I had a revelation this afternoon while helping a group of Kindergarten students in computer lab. It was “Free Day”, which means they can spend their 30 minutes on anything they want to play- KidPix, website links, MarbleBlast, etc. Today gave me some real cause for concern because a number of the children wanted me to walk them through how to play a game step-by-step. These students show no natural curiosity with technology- they expect to be shown exactly what to do, and are extremely uncomfortable with free exploration time. Granted, some of that is due to lack of access to technology outside of school, but on the whole it was less a technology skill issue and more a ‘do it for me, Mrs. C’ issue.
Now, I’m new to the public education world. I spent 15 years as a stay-at-home mom, with 6 of those homeschooling. My own children take to tech like fish to water. Personally, I’m a ‘click-it-and-figure-it-out’ kind of person. It’s very difficult for me to understand this mentality or it’s causation.
How do we encourage students to try- and fail- with technology? (I was reading an article today that talked about this in relation to teachers.
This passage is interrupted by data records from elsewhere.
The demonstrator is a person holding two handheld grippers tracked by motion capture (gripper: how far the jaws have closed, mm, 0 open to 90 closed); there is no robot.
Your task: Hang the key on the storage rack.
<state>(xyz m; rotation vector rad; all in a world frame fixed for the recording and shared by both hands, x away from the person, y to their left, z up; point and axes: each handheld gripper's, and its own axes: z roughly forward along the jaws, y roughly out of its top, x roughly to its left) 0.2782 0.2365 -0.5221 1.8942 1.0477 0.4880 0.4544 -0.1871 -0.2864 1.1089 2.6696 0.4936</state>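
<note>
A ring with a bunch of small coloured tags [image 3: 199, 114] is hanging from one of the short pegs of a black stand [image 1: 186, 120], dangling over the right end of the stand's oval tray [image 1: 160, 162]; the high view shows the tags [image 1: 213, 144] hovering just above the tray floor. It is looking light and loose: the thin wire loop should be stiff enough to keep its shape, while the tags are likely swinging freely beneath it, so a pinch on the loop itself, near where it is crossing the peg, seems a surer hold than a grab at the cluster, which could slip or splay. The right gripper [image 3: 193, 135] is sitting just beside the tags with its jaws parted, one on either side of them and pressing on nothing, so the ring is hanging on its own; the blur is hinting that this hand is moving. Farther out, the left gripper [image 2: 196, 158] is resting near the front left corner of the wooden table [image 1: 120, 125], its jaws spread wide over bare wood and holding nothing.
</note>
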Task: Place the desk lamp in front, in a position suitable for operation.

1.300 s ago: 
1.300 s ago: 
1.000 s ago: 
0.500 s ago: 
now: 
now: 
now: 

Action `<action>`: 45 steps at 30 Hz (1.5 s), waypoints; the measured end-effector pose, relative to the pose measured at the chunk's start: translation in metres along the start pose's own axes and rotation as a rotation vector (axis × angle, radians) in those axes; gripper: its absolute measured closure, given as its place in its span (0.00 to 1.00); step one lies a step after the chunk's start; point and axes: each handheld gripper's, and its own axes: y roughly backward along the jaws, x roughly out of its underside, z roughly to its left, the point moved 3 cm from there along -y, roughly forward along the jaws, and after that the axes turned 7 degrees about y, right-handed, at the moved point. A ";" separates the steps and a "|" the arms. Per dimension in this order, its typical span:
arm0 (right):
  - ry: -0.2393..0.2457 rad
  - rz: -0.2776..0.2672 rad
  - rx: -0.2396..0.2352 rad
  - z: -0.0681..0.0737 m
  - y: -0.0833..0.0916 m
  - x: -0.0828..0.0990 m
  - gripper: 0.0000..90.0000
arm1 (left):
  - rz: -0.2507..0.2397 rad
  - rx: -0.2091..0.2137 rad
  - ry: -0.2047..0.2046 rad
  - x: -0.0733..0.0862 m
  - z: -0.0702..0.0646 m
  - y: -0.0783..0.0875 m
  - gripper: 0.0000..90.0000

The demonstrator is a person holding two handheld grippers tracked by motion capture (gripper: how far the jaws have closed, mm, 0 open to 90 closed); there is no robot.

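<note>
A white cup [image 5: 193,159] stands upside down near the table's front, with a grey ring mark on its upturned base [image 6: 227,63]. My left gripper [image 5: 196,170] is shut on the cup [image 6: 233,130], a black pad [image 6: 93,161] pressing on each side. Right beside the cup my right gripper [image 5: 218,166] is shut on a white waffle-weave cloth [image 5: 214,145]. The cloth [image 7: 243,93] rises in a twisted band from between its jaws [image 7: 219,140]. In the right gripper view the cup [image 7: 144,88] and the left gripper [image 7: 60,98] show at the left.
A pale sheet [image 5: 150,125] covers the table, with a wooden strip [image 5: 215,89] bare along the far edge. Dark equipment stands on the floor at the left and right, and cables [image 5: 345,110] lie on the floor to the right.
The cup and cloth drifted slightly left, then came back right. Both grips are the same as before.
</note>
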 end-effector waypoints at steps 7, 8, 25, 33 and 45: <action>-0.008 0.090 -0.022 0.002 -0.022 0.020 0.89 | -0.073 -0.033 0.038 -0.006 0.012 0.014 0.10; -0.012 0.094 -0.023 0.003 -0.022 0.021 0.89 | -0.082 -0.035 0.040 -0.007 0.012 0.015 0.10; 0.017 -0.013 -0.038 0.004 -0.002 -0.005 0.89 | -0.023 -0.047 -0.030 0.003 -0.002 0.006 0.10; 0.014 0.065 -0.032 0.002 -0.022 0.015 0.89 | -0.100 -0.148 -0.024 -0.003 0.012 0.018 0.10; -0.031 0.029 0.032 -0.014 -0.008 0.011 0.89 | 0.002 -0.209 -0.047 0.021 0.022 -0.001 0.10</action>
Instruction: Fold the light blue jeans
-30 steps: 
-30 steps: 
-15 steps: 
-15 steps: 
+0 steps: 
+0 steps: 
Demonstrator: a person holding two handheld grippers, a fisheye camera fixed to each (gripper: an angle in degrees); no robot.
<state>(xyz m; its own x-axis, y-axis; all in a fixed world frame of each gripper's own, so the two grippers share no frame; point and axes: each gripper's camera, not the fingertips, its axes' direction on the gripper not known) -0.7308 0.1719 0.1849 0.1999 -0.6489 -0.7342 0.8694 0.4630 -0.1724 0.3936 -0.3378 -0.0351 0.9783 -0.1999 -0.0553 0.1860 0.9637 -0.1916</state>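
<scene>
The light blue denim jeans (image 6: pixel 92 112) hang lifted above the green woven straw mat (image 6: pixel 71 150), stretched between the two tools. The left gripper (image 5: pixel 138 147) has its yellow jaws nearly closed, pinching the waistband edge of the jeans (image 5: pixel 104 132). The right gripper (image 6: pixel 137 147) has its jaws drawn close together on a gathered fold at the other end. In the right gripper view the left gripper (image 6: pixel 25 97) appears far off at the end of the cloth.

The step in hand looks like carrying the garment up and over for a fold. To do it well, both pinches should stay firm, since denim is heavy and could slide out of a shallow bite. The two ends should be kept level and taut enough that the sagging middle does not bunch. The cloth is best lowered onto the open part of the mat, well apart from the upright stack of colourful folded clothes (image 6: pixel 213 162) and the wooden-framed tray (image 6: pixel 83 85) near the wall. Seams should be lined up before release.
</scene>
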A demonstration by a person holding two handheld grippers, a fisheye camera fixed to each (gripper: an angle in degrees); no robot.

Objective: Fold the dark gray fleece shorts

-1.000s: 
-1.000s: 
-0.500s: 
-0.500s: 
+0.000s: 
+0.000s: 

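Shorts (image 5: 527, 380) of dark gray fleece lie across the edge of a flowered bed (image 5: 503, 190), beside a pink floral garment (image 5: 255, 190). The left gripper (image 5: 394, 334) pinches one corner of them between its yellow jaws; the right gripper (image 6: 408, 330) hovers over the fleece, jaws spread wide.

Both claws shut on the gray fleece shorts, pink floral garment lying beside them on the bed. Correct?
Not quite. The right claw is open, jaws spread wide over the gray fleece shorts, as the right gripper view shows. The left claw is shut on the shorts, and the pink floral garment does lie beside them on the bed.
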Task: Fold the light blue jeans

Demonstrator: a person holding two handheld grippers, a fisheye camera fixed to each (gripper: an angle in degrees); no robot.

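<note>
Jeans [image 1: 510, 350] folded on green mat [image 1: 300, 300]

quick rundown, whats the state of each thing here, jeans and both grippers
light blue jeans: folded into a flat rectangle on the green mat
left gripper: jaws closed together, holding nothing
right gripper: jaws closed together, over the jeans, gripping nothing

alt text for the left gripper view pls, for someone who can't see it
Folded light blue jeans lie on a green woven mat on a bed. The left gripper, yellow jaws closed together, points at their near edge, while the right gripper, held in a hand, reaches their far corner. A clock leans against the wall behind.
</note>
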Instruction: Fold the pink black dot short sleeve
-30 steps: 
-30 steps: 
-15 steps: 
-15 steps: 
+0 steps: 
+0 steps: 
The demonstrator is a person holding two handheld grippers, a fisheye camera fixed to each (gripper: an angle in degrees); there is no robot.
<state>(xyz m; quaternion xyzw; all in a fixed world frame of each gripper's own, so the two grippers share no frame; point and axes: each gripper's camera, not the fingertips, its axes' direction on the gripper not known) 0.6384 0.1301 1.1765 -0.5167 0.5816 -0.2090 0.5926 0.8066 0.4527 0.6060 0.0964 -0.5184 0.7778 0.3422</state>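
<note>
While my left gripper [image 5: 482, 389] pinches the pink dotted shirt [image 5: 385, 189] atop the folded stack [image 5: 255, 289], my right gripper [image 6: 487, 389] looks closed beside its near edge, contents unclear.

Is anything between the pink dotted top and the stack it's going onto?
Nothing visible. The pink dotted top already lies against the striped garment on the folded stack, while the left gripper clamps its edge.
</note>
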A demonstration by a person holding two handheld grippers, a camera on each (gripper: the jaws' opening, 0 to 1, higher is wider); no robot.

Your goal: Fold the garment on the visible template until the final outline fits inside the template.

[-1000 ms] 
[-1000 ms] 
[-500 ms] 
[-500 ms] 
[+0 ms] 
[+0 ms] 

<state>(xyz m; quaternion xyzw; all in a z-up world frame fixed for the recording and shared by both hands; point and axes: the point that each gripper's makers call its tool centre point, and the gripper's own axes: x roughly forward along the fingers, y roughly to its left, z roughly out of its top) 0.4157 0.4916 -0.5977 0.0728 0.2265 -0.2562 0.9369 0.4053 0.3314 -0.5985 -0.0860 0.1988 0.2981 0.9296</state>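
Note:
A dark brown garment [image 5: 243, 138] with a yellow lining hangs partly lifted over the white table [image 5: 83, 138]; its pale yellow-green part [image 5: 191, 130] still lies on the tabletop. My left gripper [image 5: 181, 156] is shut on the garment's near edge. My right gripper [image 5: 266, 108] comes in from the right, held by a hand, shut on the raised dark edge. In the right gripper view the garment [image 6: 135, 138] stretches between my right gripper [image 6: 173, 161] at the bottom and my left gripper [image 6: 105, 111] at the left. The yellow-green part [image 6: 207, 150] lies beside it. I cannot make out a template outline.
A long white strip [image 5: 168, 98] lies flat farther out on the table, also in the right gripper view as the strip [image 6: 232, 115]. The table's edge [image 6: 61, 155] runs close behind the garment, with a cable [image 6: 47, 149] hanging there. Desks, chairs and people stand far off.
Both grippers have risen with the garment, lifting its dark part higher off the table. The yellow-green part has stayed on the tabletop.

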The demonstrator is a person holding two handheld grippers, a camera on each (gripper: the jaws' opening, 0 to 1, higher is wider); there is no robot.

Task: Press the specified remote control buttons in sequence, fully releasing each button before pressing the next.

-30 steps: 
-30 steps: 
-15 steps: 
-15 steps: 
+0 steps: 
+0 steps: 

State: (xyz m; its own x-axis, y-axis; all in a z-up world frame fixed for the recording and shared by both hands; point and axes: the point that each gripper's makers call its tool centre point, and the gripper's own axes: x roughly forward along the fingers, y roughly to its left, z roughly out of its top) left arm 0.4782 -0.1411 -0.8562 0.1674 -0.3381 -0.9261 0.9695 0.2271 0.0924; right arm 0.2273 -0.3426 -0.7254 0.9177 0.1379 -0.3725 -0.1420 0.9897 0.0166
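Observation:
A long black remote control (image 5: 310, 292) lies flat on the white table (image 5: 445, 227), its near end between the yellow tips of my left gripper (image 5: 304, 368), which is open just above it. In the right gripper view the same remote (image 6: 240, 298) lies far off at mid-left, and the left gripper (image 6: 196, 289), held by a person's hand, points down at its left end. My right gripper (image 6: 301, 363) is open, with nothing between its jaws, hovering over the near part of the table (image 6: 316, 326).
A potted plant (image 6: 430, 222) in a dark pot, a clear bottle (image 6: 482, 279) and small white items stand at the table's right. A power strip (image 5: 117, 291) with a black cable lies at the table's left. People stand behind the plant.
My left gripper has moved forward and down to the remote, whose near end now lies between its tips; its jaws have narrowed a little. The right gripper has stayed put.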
The sentiment is that if you are not failing, then you’re not being innovative. It also expressed concern over the fact that teachers are penalized for taking risks. I think some of this mentality is transferred to our students.) How do we encourage exploration and discovery while still teaching basic tools? How do we model this kind of behavior on a daily basis?
(By the way, I found it amusing to see how many times I tried to use ‘curious’ to spell ‘curiosity’…. I had to go read up in the dictionary to see that it is related to ‘curio’ as much as to curious. Interesting.)